London:
International reinsurance renewals completed for 1 April 2021 followed trends set earlier in the season, as market pricing remained firm in virtually all classes and territories, according to the latest 1st View renewals report from Willis Re.
Capacity was adequate across the board, and no substantive changes took place in negotiations over exclusionary language, said the report
Despite above-average insured natural catastrophe losses in 2020, most property catastrophe excess of loss programs renewing at 1 April delivered a largely loss-free year. Some property per-risk programs were impacted by the worsening frequency and severity of non-catastrophe losses, which led to pricing increases and program restructuring.
Aggregate covers particularly saw greater focus on structure than on price, as reinsurers worked to distance these accounts from attritional losses. Long-tail lines, and particularly casualty excess of loss, faced increased pricing pressure from reinsurers coping with low investment returns.
Pandemic and silent cyber exclusionary language followed the approach set at 1 January, through a combination of standard clauses and, from some reinsurers, customised language written to align with original policy wordings.
Demand from insurance-linked securities (ILS) investors proved strong, particularly for capacity made available through publicly traded bonds, which helped to moderate overall price increases.
James Kent, Global CEO of Willis Re, said: “The market landscape has not seen much change since 1 January and consequently the important 1 April renewals saw more of the same between reinsurers and their customers.
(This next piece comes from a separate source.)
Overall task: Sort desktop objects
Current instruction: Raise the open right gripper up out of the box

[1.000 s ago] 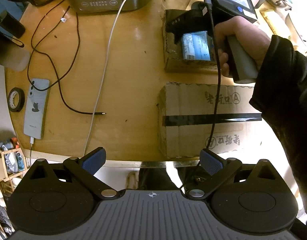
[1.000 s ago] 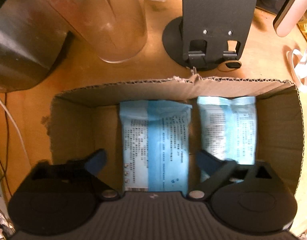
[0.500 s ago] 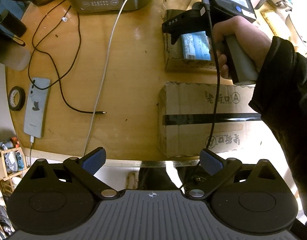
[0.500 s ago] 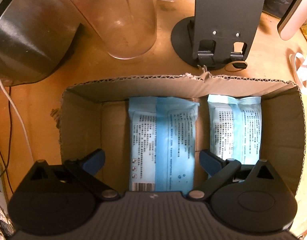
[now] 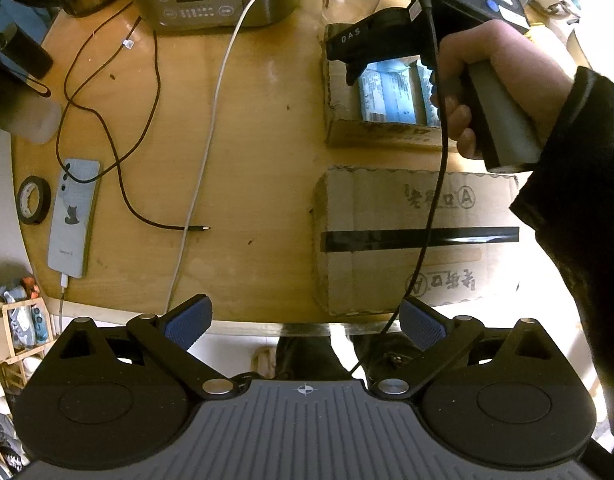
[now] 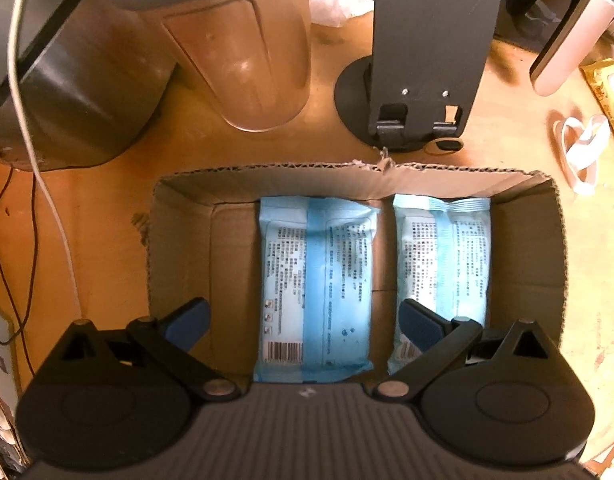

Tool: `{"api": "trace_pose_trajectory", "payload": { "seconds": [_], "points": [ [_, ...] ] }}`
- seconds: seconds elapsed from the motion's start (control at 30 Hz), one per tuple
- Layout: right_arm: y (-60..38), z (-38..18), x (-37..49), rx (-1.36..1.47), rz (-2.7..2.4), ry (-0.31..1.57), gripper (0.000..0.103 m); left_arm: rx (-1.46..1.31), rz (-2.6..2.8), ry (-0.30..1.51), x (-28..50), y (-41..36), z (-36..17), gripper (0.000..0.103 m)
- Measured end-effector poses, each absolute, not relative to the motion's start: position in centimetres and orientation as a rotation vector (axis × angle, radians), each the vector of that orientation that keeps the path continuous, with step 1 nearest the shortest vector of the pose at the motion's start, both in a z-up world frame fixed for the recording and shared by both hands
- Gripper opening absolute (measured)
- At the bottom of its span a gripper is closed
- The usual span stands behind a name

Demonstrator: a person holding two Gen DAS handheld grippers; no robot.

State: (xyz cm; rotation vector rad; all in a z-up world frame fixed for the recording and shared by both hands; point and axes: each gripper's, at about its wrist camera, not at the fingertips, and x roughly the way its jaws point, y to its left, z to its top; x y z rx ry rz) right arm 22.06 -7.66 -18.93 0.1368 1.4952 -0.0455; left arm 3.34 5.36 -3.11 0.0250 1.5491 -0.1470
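1. Over the open box (image 6: 523,240), the right claw (image 6: 305,318) hangs spread wide and holds nothing; lift it straight up so the fingers miss the cardboard walls.
2. Just ahead, two blue packs (image 6: 315,280) lie flat side by side on the box floor, the nearer one between the fingers.
3. The left claw (image 5: 305,322) is spread and empty at the desk (image 5: 247,160) edge, with the phone (image 5: 73,218) and tape roll (image 5: 34,199) far left.

wipe packs (image 6: 315,280) pale blue, black print | open box (image 6: 179,240) brown | phone (image 5: 73,218) light blue
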Motion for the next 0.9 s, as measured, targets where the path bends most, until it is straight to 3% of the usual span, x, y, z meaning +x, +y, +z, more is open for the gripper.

Market results for 2020 illustrate the challenges faced by the global reinsurance sector of reduced investment income, declining prior-year reserve releases, rising COVID-19 loss reserving, and increased volatility in the frequency and severity both of natural catastrophes and man-made losses.
However, reinsurers’ 2020 results, when adjusted for COVID-19 claims reserves, have shown encouraging improvements in underlying combined ratios and buyers’ immediate concerns over capacity availability and pricing have been allayed leading to an orderly renewal.”
Suez Canal crisis likely to add to upward pressure on marine reinsurance rates
The blockage of the Suez Canal is likely to lead to large reinsurance claims, adding to upward pressure on marine reinsurance rates, James Vickers, chair of reinsurance broker Willis Re International, told Reuters.
Formal investigations began this week into how the giant container ship Ever Given ran aground in the canal, shutting down shipping in the major global waterway for almost a week.
The incident and its impact on hundreds of ships delayed in the canal would be a “large loss” for insurance market Lloyd’s of London, its chairman Bruce Carnegie-Brown said this week, while Fitch Ratings said global reinsurers were likely to face hundreds of millions of euros of claims.
Vickers also said reinsurance losses were “not going to be a small amount of money.” The blockage was the latest in a growing number of man-made disasters leading to reinsurance losses, on top of a list of natural catastrophes in the past year, he said.
Reinsurers help insurers cover claims for major events such as hurricanes, in return for part of the premium. Reinsurers typically raise rates after they experience large losses.
Even before the Suez incident, the marine market “didn’t need much encouragement to keep going in an upward direction,” Vickers said.
Global marine reinsurance rates were generally seeing “high single digit” percentage point increases, Willis Re said in its April reinsurance renewals report on Thursday.
Marine reinsurance premiums have been rising for the past few years after several years of falling rates, as Lloyd’s of London and other firms have cut back on loss-making lines, reducing competition. The COVID-19 pandemic has also put upward pressure on reinsurance rates across the board.